English (107)  Spanish (1)  All languages (108)
Showing 1-5 of 107 (next | show all)
I was wandering around Goodreads a couple weeks ago, stumbled across a group Apocalypse Whenever. The Ocean at the End of the Lane by Neil Gaiman was being discussed. It really is the best book ever written. Wonderful, sad, uplifting. A tale of friendship and loneliness and wonder. A pure joy to read.

There's a side bar on Goodreads threads, lists what books have been mentioned in the thread. The Dog Stars was one such book. I clicked on the link and saw they compared the writing a little to Gaiman's. As Neil Gaiman is the a literary master with no equal I decided to give it a try.

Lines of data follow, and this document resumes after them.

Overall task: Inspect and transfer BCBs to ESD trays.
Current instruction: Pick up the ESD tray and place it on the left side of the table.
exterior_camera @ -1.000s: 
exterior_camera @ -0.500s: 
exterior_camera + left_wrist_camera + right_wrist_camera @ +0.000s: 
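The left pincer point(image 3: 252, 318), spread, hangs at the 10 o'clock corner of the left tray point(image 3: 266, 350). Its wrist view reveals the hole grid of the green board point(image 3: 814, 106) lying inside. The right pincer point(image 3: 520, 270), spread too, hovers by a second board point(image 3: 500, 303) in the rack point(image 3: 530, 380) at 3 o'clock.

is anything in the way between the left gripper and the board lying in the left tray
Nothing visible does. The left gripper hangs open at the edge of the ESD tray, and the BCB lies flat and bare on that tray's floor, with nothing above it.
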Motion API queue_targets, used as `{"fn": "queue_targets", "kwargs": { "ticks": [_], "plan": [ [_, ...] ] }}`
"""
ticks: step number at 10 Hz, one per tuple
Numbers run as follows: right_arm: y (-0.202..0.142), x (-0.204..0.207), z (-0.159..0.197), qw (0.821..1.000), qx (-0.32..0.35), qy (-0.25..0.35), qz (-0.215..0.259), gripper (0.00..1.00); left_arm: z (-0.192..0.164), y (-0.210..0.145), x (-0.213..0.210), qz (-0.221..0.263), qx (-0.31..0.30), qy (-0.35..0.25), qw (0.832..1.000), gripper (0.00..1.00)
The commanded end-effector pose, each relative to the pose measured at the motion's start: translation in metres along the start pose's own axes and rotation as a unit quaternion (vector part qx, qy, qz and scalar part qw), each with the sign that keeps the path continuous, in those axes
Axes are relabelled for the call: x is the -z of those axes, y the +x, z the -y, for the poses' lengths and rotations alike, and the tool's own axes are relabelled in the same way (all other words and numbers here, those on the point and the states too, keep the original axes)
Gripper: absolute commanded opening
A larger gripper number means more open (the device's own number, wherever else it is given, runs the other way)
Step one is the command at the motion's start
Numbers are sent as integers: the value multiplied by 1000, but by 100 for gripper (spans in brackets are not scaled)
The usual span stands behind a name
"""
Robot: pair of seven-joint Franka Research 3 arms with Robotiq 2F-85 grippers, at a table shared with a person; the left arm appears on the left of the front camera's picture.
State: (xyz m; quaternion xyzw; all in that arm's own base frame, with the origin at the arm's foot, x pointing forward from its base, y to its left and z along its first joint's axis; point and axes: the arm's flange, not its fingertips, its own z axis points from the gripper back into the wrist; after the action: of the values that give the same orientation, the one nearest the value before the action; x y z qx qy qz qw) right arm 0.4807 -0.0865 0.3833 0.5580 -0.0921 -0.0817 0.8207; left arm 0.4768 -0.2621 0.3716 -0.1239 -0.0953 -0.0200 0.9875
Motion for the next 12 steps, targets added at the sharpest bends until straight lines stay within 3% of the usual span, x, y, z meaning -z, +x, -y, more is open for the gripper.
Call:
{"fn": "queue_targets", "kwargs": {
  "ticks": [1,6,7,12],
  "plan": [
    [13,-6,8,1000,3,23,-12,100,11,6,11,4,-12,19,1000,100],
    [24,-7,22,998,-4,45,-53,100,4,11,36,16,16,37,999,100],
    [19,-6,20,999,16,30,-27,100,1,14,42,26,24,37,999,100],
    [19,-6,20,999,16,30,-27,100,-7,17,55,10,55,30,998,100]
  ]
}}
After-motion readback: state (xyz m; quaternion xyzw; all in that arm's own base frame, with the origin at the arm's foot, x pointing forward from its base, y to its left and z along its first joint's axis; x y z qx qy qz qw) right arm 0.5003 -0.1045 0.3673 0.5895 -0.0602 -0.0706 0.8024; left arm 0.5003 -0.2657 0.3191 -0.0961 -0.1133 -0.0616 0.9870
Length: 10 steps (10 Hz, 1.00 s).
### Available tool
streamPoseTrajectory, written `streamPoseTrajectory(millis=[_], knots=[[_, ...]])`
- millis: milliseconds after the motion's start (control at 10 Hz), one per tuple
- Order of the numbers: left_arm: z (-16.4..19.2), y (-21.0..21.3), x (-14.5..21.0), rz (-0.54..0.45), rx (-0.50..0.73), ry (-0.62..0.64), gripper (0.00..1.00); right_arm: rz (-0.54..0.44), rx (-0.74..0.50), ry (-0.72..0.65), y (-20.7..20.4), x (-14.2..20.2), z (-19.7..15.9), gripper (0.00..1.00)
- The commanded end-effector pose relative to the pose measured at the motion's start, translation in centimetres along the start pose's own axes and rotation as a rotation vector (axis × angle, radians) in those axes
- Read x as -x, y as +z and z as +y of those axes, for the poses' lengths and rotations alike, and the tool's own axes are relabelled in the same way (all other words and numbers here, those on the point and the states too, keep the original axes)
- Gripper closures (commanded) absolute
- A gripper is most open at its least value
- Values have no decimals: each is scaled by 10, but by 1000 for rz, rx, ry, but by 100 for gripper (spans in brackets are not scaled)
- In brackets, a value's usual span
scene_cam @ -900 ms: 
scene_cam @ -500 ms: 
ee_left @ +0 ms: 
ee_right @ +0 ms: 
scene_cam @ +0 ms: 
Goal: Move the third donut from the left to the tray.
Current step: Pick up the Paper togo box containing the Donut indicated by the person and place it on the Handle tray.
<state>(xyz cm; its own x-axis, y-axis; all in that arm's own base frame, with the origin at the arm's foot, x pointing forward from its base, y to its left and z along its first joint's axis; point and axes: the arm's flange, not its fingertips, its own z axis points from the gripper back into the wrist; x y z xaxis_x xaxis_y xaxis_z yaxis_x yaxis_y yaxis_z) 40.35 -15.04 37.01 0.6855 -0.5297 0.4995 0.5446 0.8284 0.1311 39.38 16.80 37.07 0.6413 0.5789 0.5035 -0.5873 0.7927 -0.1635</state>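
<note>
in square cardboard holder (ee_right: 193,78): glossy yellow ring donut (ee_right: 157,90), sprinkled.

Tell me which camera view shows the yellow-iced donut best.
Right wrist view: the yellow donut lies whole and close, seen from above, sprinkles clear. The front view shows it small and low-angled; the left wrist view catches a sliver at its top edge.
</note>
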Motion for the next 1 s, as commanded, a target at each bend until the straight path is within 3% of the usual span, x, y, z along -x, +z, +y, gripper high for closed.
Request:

Looked on Overdrive, and there it was.

This book is...well it's beautiful. Absolute first book I've read that I can say that about. It's a stream of consciousness style, in a poetic way that has forced me to buy the book next time I'm at book store. I want to have the book in my hands, to read, and to study as I have done with American Gods.

The writing is unreal. I don't really know how to describe it.

Describing The Dog Stars is like describing poetry. I'm not a poet. I don't know where to begin when going over poetry. I know what I like with poetry. I like John Keats works, he tells a story with poetry. The Dog Stars is like John Keats. Not really. Both poets tell a story, but Heller's work is more current. Modern.

The writing is beautiful. There's a part with Hig's dog, Hig is the main character, I damn near teared up reading it. The way he writes the words is powerful.

If you ever wondered what type of power words have in a fictional story, then The Dog Stars is the book you want to read. You will be right there with Hig as he goes through loss, and you'll experience beauty through it. He describes a world of desolation, violence, horror and loneliness. To say the way the book is written is beauty stands in stark contrast to the content of the book. Yet there it is. Desolation described with beauty.

Read it. I don't know how anyone could not like the book.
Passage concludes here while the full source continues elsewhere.